In questo senso, il monito di Napolitano è certamente di sfida verso chi usa i toni di disgregazione e di “tendenze distruttive”, ma allo stesso tempo il Presidente sollecita severamente e con una certa durezza, una nuova volta e per l’ennesima volta, anche i partiti, tutti i partiti e le forze politiche, anche quelle di governo, a muoversi verso l’indispensabilità di riforme, di scelte politiche decisive per far ripartire l’Italia.

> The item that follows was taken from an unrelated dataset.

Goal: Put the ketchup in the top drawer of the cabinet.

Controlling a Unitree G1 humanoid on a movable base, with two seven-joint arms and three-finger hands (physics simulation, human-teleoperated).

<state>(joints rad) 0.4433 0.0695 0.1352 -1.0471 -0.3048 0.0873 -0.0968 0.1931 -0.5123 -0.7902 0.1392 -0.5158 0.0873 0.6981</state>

Il messaggio diventa quindi un monito a tutti.
E’ difficile immaginare che peso reale possa avere questo discorso di fine d’anno sugli italiani, tanto disillusi. E quale peso concreto possa esercitare sulle forze politiche. Ad alcuni, il vecchio leader che faceva parte del “miglioristi” del Pci, è apparso come un uomo solo. Ma il giudizio è forse affrettato.
In questo momento, si potrebbe anche fare un esercizio di realismo. Bisognerebbe chiudere gli occhi e immaginare un Paese senza questo vecchio Presidente della Repubblica che parla il linguaggio della politica in modo classico. Lo spettacolo che si presenterebbe a chi volesse immaginare un simile scenario sarebbe probabilmente fatale per l’Italia. Di fatto, riordinando le sue analisi e i suoi pensieri, offrendo suggerimenti e sottolineando la necessità di riforme, oggi, lo si voglia o no, il Presidente Napolitano rappresenta ancora l’ultima istituzione che regge e può garantire un caposaldo per la democrazia italiana.